2 years ago · 6c5bd0971c
parent 9d788c04a9
commit 6c5bd0971c
5 changed files with 197 additions and 3 deletions
--- a/deps/Makefile
+++ b/deps/Makefile
@ -245,6 +245,7 @@ sqlite3/sqlite3/sqlite3.o:
 	cd sqlite3 && tar -zxf sqlite-amalgamation-*.tar.gz
 	cd sqlite3/sqlite3 && patch -p1 < ../from_unixtime.patch
 	cd sqlite3/sqlite3 && patch sqlite3.c < ../sqlite3.c-multiplication-overflow.patch
+	cd sqlite3/sqlite3 && patch -p0 < ../sqlite3_pass_exts.patch
 	cd sqlite3/sqlite3 && ${CC} ${MYCFLAGS} -fPIC -c -o sqlite3.o sqlite3.c -DSQLITE_ENABLE_MEMORY_MANAGEMENT -DSQLITE_ENABLE_JSON1 -DSQLITE_DLL=1
 	cd sqlite3/sqlite3 && ${CC} -shared -o libsqlite3.so sqlite3.o

--- a/deps/sqlite3/sqlite3_pass_exts.patch
+++ b/deps/sqlite3/sqlite3_pass_exts.patch
@ -0,0 +1,193 @@
+--- sqlite3.c	2024-03-22 13:17:43.208309942 +0100
+++ sqlite3-pass-exts.c	2024-03-22 14:00:40.091425564 +0100
+@@ -25168,6 +25168,180 @@
+   sqlite3ResultStrAccum(context, &sRes);
+ }
+ 
+#define DEF_SALT_SIZE 20
+#define SHA_DIGEST_LENGTH 20
+
+///                           Forward declarations
+////////////////////////////////////////////////////////////////////////////////
+
+// ctype.h
+extern int toupper (int __c) __THROW;
+
+// SHA256_crypt
+char * sha256_crypt_r (const char *key, const char *salt, char *buffer, int buflen);
+
+// OpenSSL
+unsigned char *SHA1(const unsigned char *d, size_t n, unsigned char *md);
+int RAND_bytes(unsigned char *buf, int num);
+unsigned long ERR_get_error(void);
+char *ERR_error_string(unsigned long e, char *buf);
+
+////////////////////////////////////////////////////////////////////////////////
+
+int check_args_types(int argc, sqlite3_value** argv) {
+	int inv_type = sqlite3_value_type(argv[0]) != SQLITE_TEXT;
+
+	if (inv_type == 0 && argc == 2) {
+		return
+			sqlite3_value_type(argv[1]) != SQLITE_TEXT &&
+			sqlite3_value_type(argv[1]) != SQLITE_BLOB;
+	} else {
+		return inv_type;
+	}
+}
+
+int check_args_lengths(int argc, sqlite3_value** argv) {
+	int inv_size = 1;
+
+	int pass_size = sqlite3_value_bytes(argv[0]);
+	if (pass_size > 0) {
+		inv_size = 0;
+	}
+
+	if (inv_size == 0 && argc == 2) {
+		int salt_size = sqlite3_value_bytes(argv[1]);
+
+		return salt_size <= 0 || salt_size > DEF_SALT_SIZE;
+	} else {
+		return inv_size;
+	}
+}
+
+/**
+ * @brief SQLite3 extension function for hash generation.
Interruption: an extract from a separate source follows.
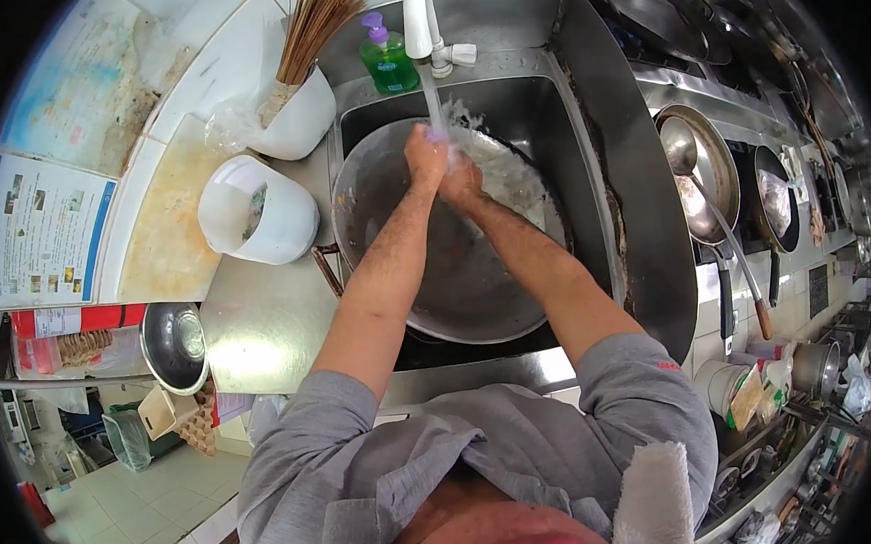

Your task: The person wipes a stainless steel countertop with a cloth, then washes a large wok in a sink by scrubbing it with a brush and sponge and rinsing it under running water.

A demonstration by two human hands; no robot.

+ * @details Computes a hash equivalent to the one generated by MySQL for 'mysql_native_password'.
+ * @param context SQLite3 context used for returning computation result.
+ * @param argc Number of arguments; expected to be 1.
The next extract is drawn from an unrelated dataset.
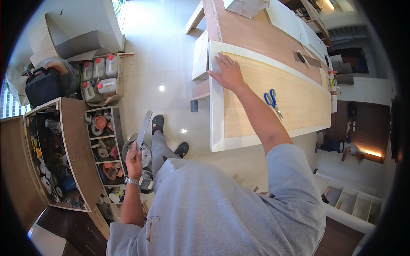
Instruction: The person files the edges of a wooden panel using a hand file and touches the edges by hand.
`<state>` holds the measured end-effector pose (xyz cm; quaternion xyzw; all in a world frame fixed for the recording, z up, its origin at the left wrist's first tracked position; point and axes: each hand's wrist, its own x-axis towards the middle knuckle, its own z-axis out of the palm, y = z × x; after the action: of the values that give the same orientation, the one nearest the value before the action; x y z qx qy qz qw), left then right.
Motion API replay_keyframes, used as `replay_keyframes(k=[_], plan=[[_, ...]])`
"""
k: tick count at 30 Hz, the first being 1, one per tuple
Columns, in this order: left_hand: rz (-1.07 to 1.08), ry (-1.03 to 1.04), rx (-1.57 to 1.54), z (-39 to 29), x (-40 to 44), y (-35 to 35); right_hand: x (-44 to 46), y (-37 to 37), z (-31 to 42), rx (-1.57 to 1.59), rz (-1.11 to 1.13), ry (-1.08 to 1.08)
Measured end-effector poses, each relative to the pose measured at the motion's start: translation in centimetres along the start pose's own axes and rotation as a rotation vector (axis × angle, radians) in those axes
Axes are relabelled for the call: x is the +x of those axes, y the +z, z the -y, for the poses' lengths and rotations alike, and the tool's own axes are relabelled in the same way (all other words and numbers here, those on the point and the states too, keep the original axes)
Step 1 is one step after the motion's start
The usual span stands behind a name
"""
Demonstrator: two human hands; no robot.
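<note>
My left hand (133, 161), with a metal watch at the wrist, is closed round one end of a long flat grey strip (144, 129) that points up and away over the floor. My right hand (229, 73) lies with spread fingers on the near left corner of a white-framed wooden panel (256, 102). On the panel, beside my right forearm, rest blue-handled scissors (271, 100). The panel lies on a brown workbench (247, 36). A dark-handled tool (303, 59) is on the bench beyond the panel.
An open wooden cabinet of tools (70, 141) and a shelf unit of parts (102, 134) stand at the left. Behind them are a crate of red-capped containers (100, 77) and a black bag (45, 85). Another person (341, 146) is at the far right.
</note>
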<state>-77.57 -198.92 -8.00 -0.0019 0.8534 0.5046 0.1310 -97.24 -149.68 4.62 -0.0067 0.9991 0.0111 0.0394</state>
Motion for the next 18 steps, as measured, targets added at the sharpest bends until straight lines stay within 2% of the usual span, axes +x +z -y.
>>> replay_keyframes(k=[1,4,10,16,18], plan=[[-0.003,0.009,-0.002,0.1,0.5,0.1,0.0,0.8,0.4,0.122,-0.048,0.113],[-0.05,0.146,-0.048,-0.3,2.0,0.9,-0.4,2.2,1.0,0.183,0.014,0.171],[0.01,0.119,-0.051,-1.1,2.9,1.1,-2.0,0.0,2.4,0.176,0.175,0.228],[0.021,0.08,-0.089,-0.6,2.9,1.6,-6.6,0.0,3.5,0.193,0.198,0.208],[0.005,0.184,-0.11,-1.2,3.6,2.6,-7.6,0.3,3.6,0.211,0.175,0.205]])
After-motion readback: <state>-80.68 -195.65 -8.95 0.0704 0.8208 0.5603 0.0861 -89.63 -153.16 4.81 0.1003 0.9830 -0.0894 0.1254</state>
+ * @param argv Argument list; expected to hold one argument with len > 0 of type 'SQLITE_TEXT'.
+ */
+static void mysql_native_passwordFunc(sqlite3_context* context, int argc, sqlite3_value** argv) {
+	if (argc != 1) {
+		sqlite3_result_text(context, "Invalid number of arguments", -1, SQLITE_TRANSIENT);
+		return;
+	} else {
+		if (check_args_types(argc, argv)) {
+			sqlite3_result_text(context, "Invalid argument type", -1, SQLITE_TRANSIENT);
+			return;
+		}
+		if (check_args_lengths(argc, argv)) {
+			sqlite3_result_text(context, "Invalid argument size", -1, SQLITE_TRANSIENT);
+			return;
+		}
+	}
+
+	const unsigned char* input = sqlite3_value_text(argv[0]);
+	int input_len = strlen((const char*)input);
+
+	unsigned char hash1[SHA_DIGEST_LENGTH] = { 0 };
+	unsigned char hash2[SHA_DIGEST_LENGTH] = { 0 };
+
+	SHA1(input, input_len, hash1);
+	SHA1(hash1, SHA_DIGEST_LENGTH, hash2);
+
+	char hex_hash[2 * SHA_DIGEST_LENGTH + 2];
+
+	for (int i = 0; i < SHA_DIGEST_LENGTH; i++) {
+		sprintf(hex_hash + 2 * i + 1, "%02x", hash2[i]);
+
+		hex_hash[2 * i + 1] = toupper(hex_hash[2 * i + 1]);
+		hex_hash[2 * i + 1 + 1] = toupper(hex_hash[2 * i + 1 + 1]);
+	}
+
+	hex_hash[0] = '*';
+	hex_hash[2 * SHA_DIGEST_LENGTH + 1] = '\0';
+
+	sqlite3_result_text(context, hex_hash, -1, SQLITE_TRANSIENT);
+}
+
+/**
+ * @brief SQLite3 extension function for hash generation.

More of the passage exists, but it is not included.